* **Task prompt**: The required output is the lines below from the line containing "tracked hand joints" to the line containing "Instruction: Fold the", inclusive, retyped exactly. No other lines belong in it.

[Extracted records]
========

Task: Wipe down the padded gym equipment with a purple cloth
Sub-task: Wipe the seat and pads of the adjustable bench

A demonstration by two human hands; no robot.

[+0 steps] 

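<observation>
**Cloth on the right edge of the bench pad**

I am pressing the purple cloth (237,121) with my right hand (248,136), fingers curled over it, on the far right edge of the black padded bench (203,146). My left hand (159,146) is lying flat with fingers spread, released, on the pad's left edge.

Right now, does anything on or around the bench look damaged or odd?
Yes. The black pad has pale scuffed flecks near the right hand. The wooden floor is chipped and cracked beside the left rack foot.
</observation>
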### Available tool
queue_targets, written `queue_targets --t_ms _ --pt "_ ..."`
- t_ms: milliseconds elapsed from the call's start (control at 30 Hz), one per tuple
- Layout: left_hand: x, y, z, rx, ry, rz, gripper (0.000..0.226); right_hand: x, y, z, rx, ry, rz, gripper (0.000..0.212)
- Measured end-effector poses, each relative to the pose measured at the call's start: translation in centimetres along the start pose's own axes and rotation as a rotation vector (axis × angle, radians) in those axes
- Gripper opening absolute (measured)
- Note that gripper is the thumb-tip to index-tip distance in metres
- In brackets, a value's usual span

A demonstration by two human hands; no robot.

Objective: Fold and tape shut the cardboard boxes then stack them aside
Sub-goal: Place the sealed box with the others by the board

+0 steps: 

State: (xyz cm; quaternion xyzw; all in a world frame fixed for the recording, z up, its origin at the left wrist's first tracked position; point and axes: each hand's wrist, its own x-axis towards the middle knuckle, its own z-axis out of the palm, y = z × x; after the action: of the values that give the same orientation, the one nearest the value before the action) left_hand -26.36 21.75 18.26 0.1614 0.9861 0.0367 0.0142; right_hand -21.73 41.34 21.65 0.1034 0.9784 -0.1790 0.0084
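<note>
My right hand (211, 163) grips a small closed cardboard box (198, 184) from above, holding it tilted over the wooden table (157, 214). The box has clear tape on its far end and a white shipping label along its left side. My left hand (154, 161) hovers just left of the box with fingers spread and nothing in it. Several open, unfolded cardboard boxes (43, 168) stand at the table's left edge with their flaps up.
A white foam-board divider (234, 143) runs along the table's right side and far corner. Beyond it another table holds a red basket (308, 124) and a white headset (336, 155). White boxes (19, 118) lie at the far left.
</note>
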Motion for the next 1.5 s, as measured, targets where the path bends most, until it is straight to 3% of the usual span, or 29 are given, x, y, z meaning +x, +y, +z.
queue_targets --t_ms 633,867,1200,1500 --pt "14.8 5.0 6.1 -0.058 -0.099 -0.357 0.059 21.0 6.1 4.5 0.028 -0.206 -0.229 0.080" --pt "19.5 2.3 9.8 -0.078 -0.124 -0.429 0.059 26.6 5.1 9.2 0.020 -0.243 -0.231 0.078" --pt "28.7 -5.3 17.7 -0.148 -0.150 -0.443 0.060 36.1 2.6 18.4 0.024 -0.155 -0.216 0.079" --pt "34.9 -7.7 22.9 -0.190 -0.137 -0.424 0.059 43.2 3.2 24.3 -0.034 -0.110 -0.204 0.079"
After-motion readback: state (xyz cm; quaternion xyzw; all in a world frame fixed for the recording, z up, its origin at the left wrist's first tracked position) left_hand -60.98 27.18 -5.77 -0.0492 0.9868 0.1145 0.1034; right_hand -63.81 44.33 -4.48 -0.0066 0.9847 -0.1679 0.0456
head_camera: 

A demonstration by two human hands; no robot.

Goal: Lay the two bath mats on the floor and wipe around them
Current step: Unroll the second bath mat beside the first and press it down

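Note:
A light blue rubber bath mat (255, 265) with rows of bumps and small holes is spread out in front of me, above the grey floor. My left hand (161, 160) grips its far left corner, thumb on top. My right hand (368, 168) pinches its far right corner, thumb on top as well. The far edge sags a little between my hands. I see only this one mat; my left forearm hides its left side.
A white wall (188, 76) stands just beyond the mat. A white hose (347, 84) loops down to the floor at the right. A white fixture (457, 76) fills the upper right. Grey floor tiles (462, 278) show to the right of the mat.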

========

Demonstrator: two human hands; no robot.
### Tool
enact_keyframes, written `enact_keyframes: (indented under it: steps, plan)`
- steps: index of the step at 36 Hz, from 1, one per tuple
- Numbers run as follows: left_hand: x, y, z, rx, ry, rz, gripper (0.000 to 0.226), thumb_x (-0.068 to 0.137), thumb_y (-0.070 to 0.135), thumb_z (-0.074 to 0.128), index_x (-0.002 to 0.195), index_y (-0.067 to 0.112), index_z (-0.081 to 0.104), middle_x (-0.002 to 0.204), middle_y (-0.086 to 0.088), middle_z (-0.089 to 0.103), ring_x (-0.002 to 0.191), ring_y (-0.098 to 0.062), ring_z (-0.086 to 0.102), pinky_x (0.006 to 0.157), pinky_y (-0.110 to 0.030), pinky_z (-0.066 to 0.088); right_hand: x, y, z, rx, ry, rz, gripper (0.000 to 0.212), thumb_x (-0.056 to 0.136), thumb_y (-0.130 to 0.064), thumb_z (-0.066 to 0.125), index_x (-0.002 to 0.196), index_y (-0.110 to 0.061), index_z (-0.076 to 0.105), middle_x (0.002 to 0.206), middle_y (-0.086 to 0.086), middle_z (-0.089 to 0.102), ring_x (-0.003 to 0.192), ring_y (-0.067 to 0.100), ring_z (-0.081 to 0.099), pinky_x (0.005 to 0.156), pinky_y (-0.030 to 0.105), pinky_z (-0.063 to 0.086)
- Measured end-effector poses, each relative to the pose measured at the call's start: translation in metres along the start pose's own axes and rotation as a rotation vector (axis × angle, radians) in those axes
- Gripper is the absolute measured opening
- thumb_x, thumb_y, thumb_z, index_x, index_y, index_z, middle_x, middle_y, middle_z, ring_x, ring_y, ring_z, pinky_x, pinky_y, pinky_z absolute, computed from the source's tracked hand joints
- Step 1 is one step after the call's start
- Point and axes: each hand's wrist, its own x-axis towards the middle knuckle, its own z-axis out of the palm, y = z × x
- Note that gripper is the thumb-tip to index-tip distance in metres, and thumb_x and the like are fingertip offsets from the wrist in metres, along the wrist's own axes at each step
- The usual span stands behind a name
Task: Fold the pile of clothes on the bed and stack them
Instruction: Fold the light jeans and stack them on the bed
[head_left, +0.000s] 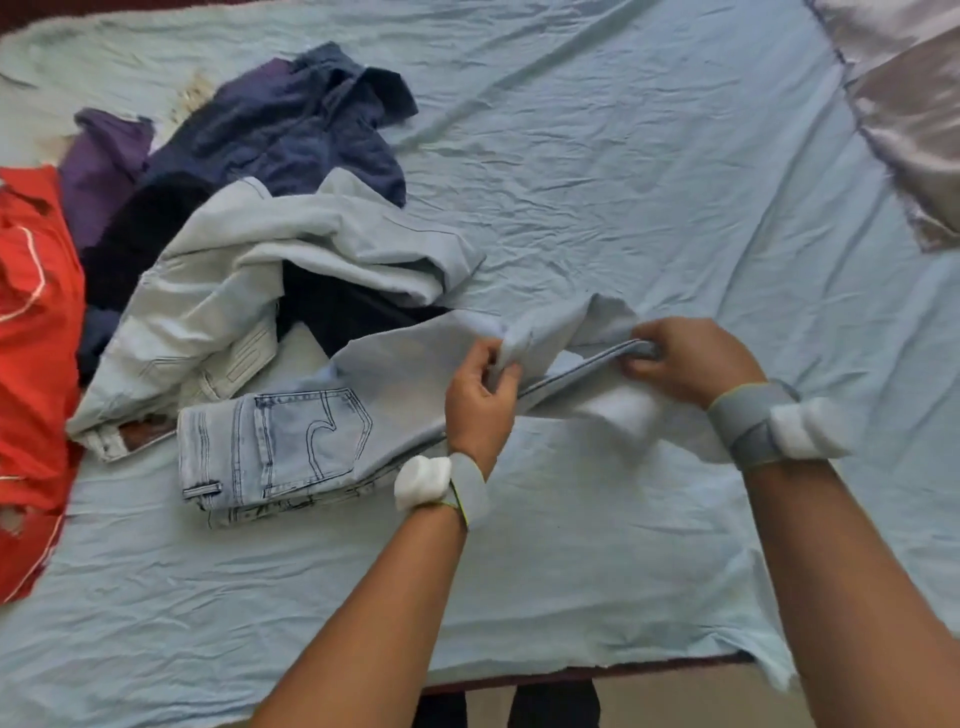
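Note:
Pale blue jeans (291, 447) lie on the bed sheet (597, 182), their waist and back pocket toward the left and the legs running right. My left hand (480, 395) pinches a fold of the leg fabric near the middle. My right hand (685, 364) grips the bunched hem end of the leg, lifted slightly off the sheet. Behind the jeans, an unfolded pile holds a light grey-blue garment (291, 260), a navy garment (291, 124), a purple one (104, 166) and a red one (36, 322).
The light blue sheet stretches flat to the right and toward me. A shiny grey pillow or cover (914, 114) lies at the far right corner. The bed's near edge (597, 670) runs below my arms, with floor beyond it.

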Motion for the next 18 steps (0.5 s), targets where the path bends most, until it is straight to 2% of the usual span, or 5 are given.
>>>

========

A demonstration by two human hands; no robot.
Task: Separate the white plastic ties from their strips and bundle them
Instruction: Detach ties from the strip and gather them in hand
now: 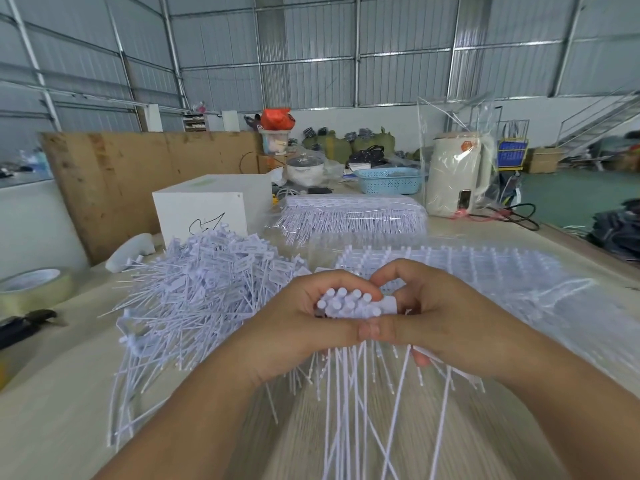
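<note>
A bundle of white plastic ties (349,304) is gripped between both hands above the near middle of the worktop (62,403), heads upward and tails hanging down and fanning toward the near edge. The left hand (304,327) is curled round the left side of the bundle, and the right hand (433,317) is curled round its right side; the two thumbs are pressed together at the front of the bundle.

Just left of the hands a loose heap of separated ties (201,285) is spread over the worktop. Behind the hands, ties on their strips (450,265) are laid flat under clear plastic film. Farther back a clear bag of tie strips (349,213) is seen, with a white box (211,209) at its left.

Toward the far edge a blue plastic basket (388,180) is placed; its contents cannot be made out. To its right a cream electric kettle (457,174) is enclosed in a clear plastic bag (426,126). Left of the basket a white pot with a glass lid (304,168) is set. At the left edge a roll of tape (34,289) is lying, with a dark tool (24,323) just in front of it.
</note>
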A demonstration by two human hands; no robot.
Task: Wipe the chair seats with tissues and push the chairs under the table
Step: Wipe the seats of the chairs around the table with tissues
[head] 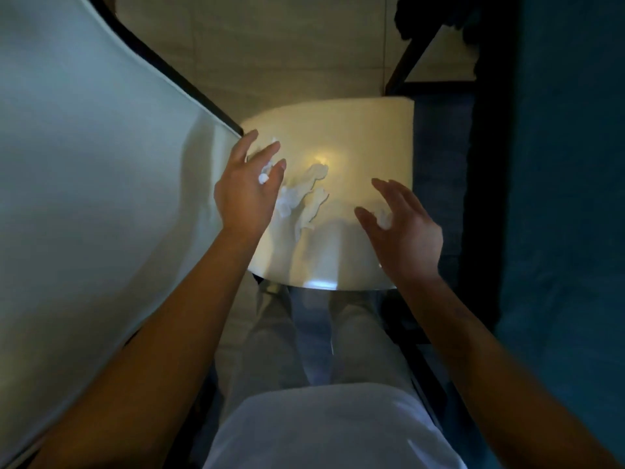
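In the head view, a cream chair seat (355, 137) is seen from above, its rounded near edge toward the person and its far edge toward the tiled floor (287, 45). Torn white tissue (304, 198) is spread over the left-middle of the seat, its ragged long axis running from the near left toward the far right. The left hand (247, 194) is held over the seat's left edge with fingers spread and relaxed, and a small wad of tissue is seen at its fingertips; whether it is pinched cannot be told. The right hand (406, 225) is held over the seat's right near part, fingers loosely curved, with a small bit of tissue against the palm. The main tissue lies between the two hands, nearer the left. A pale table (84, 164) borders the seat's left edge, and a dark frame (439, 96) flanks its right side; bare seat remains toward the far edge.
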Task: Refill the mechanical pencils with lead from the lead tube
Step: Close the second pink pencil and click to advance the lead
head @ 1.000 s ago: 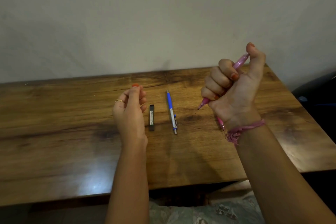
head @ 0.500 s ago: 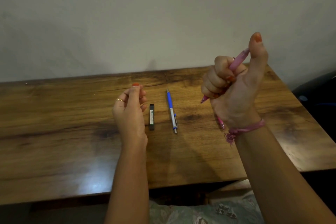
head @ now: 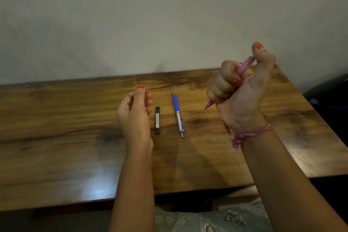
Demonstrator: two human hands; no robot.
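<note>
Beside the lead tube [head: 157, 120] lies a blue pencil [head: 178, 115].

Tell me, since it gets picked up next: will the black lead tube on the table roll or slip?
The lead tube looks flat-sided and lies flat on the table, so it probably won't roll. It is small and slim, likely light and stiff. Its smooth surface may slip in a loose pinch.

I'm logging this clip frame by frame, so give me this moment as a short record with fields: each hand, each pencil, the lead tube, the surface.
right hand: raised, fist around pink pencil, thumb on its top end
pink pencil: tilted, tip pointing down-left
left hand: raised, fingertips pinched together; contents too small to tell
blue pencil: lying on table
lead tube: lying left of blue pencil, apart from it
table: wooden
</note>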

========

* **Output of the exercise**:
- thumb_x, thumb_y, thumb_z, index_x, index_y, index_z, middle_x, middle_y, middle_z, ring_x, ring_y, ring_z, pinky_x, pinky_y, pinky_z absolute, computed from the source's tracked hand joints
- Step 1 is one step after the call's start
- Point and axes: each hand's wrist, its own x-axis towards the middle knuckle, its own z-axis out of the palm, y = z × x
- Note that gripper is the thumb-tip to index-tip distance in metres, and thumb_x and the like are fingertip offsets from the wrist in metres, along the wrist's own axes at each step
- The usual span stands behind a name
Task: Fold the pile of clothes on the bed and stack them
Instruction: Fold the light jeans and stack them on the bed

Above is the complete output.